Das Toronto Zoo gab die Geburt eines weiblichen Pygmy-Hippokalbs bekannt. Kindia, die zwanzigjährige Pygmy-Hippo, zeigte gegen 8:15 Uhr am Sonntag erste Anzeichen der Geburt. Etwa vier Stunden später traten die Füße des Kalbes hervor, und nach anderthalb Stunden aktiver Geburten vollbrachte Kindia die Geburt des jungen Pygmy-Hippos. Innerhalb von fünfzehn Minuten nach der Geburt versuchte das Kalb aufzustehen und navigierte mit Zuversicht durch den Raum. Das Zoo-Personal berichtete, dass das Neugeborene etwa vier Stunden nach der Geburt gestillt wurde.

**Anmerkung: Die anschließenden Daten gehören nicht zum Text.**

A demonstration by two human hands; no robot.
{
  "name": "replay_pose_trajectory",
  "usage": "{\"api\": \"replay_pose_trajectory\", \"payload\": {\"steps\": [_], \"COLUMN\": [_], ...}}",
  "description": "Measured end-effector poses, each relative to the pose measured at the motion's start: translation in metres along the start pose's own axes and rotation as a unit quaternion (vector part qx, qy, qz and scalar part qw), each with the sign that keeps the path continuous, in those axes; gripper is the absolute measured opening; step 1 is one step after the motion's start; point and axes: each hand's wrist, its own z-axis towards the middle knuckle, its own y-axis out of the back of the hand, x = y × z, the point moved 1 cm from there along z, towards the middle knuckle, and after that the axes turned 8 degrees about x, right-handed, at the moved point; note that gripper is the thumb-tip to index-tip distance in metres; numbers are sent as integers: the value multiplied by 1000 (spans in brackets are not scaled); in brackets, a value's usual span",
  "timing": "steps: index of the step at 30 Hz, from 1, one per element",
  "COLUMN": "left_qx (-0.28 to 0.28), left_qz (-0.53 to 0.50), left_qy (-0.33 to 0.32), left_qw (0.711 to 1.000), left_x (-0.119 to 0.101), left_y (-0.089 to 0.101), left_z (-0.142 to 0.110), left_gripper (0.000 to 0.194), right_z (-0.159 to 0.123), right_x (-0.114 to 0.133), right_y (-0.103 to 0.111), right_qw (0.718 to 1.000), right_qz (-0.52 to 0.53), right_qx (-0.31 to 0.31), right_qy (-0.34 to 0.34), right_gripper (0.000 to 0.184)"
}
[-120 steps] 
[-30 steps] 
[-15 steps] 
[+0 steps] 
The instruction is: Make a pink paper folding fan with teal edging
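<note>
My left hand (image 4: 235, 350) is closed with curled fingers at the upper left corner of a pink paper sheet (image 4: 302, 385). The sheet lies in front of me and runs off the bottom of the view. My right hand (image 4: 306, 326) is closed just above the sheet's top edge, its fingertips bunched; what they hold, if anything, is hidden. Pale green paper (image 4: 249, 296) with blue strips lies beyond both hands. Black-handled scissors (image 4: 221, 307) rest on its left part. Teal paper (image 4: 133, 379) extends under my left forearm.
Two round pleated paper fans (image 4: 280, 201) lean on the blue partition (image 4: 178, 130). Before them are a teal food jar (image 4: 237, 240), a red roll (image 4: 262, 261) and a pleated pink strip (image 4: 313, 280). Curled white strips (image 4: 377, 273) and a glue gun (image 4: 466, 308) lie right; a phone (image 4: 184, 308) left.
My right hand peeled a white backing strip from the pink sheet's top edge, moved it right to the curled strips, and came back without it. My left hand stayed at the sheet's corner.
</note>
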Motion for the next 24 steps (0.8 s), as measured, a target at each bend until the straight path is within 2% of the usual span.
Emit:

Das Zoo identifizierte das Kalb noch nicht, betonte jedoch, dass es gut mit seiner Mutter zusammen sei. Nach Angaben des Zoos war das Neugeborene das dritte Kalb von Kindia. Kindia schwanger wurde, nachdem sie acht Tage lang mit einem dreißigjährigen männlichen Pygmy-Hippo namens Harvey eingeführt worden war.
Das Zoo äußerte sich vorsichtig und hoffnungsvoll. Es betonte, dass die Überlebensrate von Jungtieren dieser Art herausfordernd sei. Das Team versprach, die Mutter und das Kalb während der ersten wichtigen Tage rund um die Uhr genau zu beobachten, um sicherzustellen, dass sie gemeinsam gut vorankamen.
Dolf DeJong, der Chefdirigent des Toronto Zoo, thematisierte die Naturschutzaspekte. Er erklärte, dass die Aufnahme eines Pygmy-Hippokalbs weit mehr als eine Feier des neuen Lebens sei. Er betonte die kritische Rolle, die moderne akkreditierte Zoos im Naturschutz, in der wissenschaftlichen Zusammenarbeit und der Erhaltung gesunder Populationen spielte, welche die langfristige Überlebensfähigkeit der Art sicherten.
Die Pygmy-Hippo-Art befand sich auf der Roten Liste der Internationalen Union für Naturschutz. Es wurde geschätzt, dass nur etwa zweispännig bis dreitausend Pygmy-Hippos in der Wildnis verblieben. Die erwachsenen Tiere wogen zwischen dreihundertdreiundzwanzig und sechshundertsechzig Pfund und standen etwa zwei Meter hoch. Die Art ist heimisch für die Wälder und Sumpfgebiete Westafrikas.
In den letzten Jahrzehnten sah sich die Art jedoch wachsenden Bedrohungen ihrer Lebensräume ausgesetzt. Dazu gehörten Abholzung, Bergbauaktivitäten, landwirtschaftliche Betriebe sowie menschliche Siedlungen, welche die natürlichen Lebensräume der Pygmy-Hippos stark beeinträchtigten.